But the buzz in the room was not about her speech -- or her striking appearance in a lemon-yellow pantsuit -- but about the lengthy analysis of the state of her marriage to Bill Clinton that was on the front page of that morning's New York Times.

...the very fact that the Times had sent a reporter out to interview 50 people about the state of the Clintons' marriage and placed the story on the top of Page One was a clear signal -- if any was needed -- that the drama of the Clintons' personal life would be a hot topic if she runs for president.


--Broder's column today

Asked by Washington Post columnist David Broder on "Meet the Press" whether he expected to be asked if he'd had an extramarital affair, Quayle said: "Are you going to ask that of every vice presidential candidate, every congressman, every senator? I just do not believe that that is an appropriate question that you ask a presidential candidate."

Having said that, Quayle added: "The answer in my case is no."


--Washington Post, February 12, 1999

I love that second one -- he didn't ask Quayle whether he'd had an affair, he asked if he expected to be asked if he'd had an affair.

In other words: "Do you think some rude, tasteless person is going to ask you if you've ever gotten a little on the side? I sure hope not, because that would be really, really unfair to you. Now me, I would never ask you that question. However, I am asking you about that question, and about what you'll do if some rude person -- not me, heaven knows! -- has the bad taste to ask it."

(In case you haven't noticed, Quayle is just about the only living Republican who's ever treated like a Democrat -- that is, like an embarrassing oddball and pariah. I'd almost feel sorry for him, but he's treated no worse than Dukakis, Gore, Kerry, or Howard Dean, all of whom deserve it a lot less. And frankly, if he'd made even a half-hearted effort to reposition himself, we'd have already read half a dozen articles by now in the mainstream press called "Taking Dan Quayle Seriously," and he'd be touted as a serious prospect for 2008. If you don't believe me, ask Newt Gingrich.)
Jacob Weisberg's obnoxious Slate article about Hillary Clinton's iPod selections purports to demonstrate that her song choices prove she's a phony. Eric Boehlert and most of the Slate readers who've commented on the article pretty much have its problems covered -- but I want to talk about Weisberg's lead, which he just can't resist, even though it has nothing whatsoever to do with Hillary's musical taste:

A low moment in the annals of Clintonism occurred in 1994 at an MTV forum, when the then-president answered a question about whether he wore boxers or briefs. Less well-remembered is Bill Clinton's actual answer. "Usually briefs," he responded, offering a glimpse of the carefully wrought shadings that came to define his political career. Tighty whiteys will play better with these kids and the NASCAR crowd, he might have been thinking. But I don't want to alienate East Coast preppies … Of course, Clinton missed the real trap of the question, which is that the Leader of the Free World shouldn't talk about his underpants in public.

Not even if he's asked?

(And not even if he's not the Leader of the Free World yet?)
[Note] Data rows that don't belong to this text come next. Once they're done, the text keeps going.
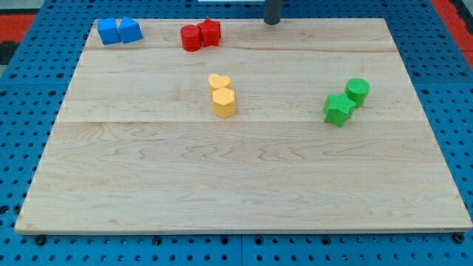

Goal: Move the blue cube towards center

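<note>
The blue cube (109,32) sits at the board's top-left corner, touching a second blue block (130,29) on its right. My tip (273,22) is at the view's top edge, right of centre, far to the right of the blue blocks and touching no block. The wooden board (244,185) fills most of the view.
Two red blocks (200,35) sit together at the top, between the blue blocks and my tip. A yellow heart block (219,81) and a yellow hexagonal block (224,102) sit near the centre. A green star block (338,109) and a green cylinder (358,91) sit at the right.
</note>
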Controlling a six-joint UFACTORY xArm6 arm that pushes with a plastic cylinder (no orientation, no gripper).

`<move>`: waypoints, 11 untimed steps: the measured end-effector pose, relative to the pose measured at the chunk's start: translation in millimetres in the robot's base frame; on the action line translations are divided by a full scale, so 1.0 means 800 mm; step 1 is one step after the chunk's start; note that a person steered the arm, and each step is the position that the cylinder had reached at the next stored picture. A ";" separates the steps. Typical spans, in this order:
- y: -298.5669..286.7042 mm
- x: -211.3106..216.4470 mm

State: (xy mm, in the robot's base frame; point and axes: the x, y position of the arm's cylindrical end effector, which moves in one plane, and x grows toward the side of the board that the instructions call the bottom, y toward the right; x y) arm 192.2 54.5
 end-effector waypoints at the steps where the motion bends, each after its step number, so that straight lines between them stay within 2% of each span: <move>1: -0.033 0.001; 4: -0.169 -0.001; 5: -0.169 -0.001; 6: -0.200 -0.001; 9: -0.402 -0.001; 10: -0.403 -0.001; 11: -0.402 0.030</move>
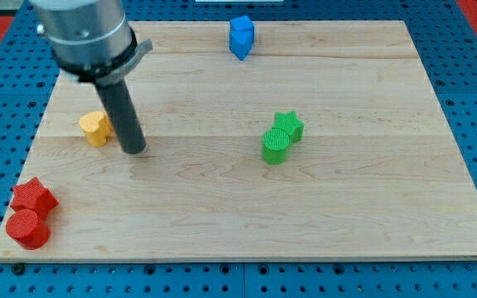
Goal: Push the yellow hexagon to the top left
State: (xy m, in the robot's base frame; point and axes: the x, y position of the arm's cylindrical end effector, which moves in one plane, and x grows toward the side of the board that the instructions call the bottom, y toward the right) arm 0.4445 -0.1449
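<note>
The yellow block (pixel 95 128) lies near the view's left edge of the wooden board, partly hidden behind my rod; its shape is hard to make out. My tip (pixel 133 151) rests on the board just to the right of and slightly below the yellow block, close to it or touching it. The rod rises from the tip up to the grey arm body at the view's top left.
A blue block (pixel 241 36) stands at the view's top centre. A green star (pixel 289 125) and a green cylinder (pixel 276 145) touch near the middle. A red star (pixel 33 198) and a red cylinder (pixel 27 228) sit at the bottom left corner. The board (pixel 346 207) lies on a blue pegboard.
</note>
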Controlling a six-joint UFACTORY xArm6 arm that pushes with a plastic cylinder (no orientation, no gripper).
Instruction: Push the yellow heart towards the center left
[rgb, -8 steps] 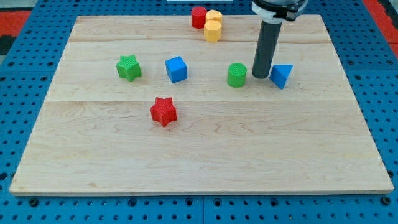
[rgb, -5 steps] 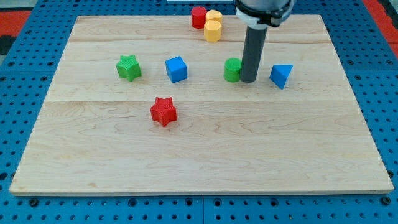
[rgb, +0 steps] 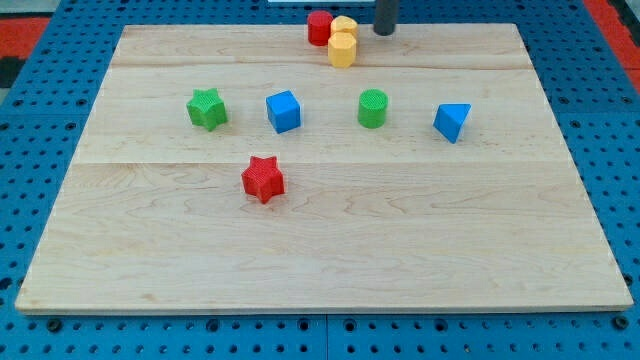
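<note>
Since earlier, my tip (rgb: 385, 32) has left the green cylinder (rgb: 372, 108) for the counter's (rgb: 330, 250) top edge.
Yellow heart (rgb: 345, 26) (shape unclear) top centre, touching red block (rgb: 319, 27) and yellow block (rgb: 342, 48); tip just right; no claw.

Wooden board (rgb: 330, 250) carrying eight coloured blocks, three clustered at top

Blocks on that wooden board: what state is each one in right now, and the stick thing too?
my tip: top edge, right of yellow blocks, apart
yellow blocks: two, touching
red block: against them
green cylinder: upright
green star, blue cube, blue triangular block, red star: apart
</note>
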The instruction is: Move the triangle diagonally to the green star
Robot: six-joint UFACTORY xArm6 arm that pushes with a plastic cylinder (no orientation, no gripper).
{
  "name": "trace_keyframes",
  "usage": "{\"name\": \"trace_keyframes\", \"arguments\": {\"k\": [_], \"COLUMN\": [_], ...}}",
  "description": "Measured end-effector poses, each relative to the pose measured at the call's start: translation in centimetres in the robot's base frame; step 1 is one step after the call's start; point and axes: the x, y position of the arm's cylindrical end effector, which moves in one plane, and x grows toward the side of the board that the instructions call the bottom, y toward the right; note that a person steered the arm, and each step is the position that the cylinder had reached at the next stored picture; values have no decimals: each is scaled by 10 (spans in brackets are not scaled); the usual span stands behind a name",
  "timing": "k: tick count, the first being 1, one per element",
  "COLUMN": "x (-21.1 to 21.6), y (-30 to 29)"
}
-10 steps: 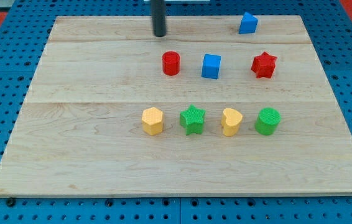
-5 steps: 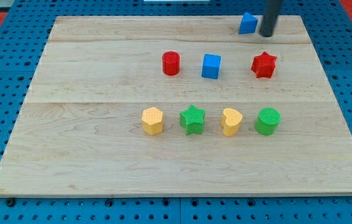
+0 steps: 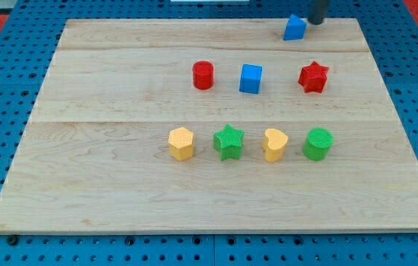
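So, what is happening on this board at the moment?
A single arm with a dark rod is working on a wooden board. My tip sits at the view's top, just to the right of the blue triangle, very close to it; contact cannot be confirmed. The green star lies lower down and to the left, in a row between the yellow hexagon and the yellow heart. The triangle is not yet near the star.
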Motion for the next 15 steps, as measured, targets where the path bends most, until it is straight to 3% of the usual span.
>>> {"name": "trace_keyframes", "arguments": {"k": [2, 3, 5, 6, 15], "x": [37, 46, 47, 47, 63], "y": [-102, -113, -203, -219, -212]}}
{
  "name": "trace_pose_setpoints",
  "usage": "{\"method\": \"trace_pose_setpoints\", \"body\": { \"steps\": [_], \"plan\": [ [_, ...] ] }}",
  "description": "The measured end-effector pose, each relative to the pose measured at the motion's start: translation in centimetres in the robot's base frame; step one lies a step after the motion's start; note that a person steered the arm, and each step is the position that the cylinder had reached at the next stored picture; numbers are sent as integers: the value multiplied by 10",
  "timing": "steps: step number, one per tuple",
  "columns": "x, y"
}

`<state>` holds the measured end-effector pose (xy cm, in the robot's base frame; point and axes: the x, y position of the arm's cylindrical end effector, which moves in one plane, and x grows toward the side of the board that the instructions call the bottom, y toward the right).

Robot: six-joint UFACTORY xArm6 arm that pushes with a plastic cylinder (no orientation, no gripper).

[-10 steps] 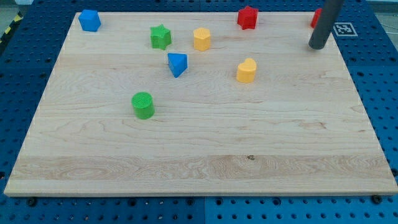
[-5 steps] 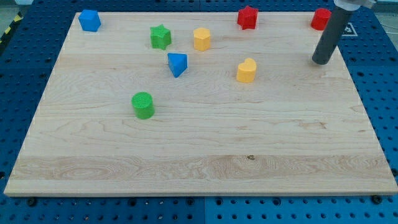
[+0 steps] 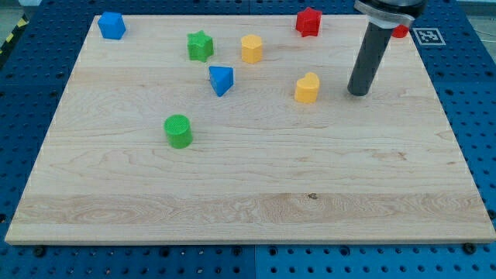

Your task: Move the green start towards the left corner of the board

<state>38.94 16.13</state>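
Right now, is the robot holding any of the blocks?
No, nothing is held. My tip rests on the bare board, apart from every block, just to the view's right of the yellow heart block.

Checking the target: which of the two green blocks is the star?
The green star near the view's top, left of the yellow hexagon; the other, the green cylinder, is round.

blue cube (image 3: 111, 25) | blue triangle (image 3: 221, 80) | green cylinder (image 3: 178, 130) | yellow heart (image 3: 307, 88)
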Motion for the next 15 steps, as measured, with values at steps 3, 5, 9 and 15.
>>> {"method": "trace_pose_setpoints", "body": {
  "steps": [3, 5, 9, 15],
  "plan": [
    [-30, -49],
    [-65, -68],
    [-144, -148],
    [-89, -282]
  ]
}}
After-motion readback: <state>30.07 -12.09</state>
This has pissed me off for fourteen years -- the canard that Bill Clinton is so low-class he talked about his underwear in public. Well, yes -- he talked about his underwear because he was asked to talk about his underwear. He was taking questions. He got one. He answered it, politely. Did he plant the question? No. Did he linger over it? No -- he seemed embarrassed and dealt with it briefly, then moved on.

Why is the fact that someone asked him this question his fault?

Does anyone doubt that if this incident had never happened and George W. Bush had been asked a similar question during his flightsuit-stud post-fall-of-Saddam period -- or, indeed, at any time from 1999 on -- the press would regard whatever his was response was, not to mention the fact that he was asked at all, as a sign of his "authenticity"?

****

You want political calculation, Jacob? Any chance that it's right in front of you? As you note, Jacob, Condoleezza Rice recently provided a top-10 list to England's Independent in which she included Elton John's "Rocket Man" because "It brings back memories of ... my first boyfriend." I don't have a clue about Condi's whispered-about sexuality, but it is whispered about. It's unthinkable, though, that a Republican would slip something like this into an interview to fight off a rumor, right? Republicans are just so genuine.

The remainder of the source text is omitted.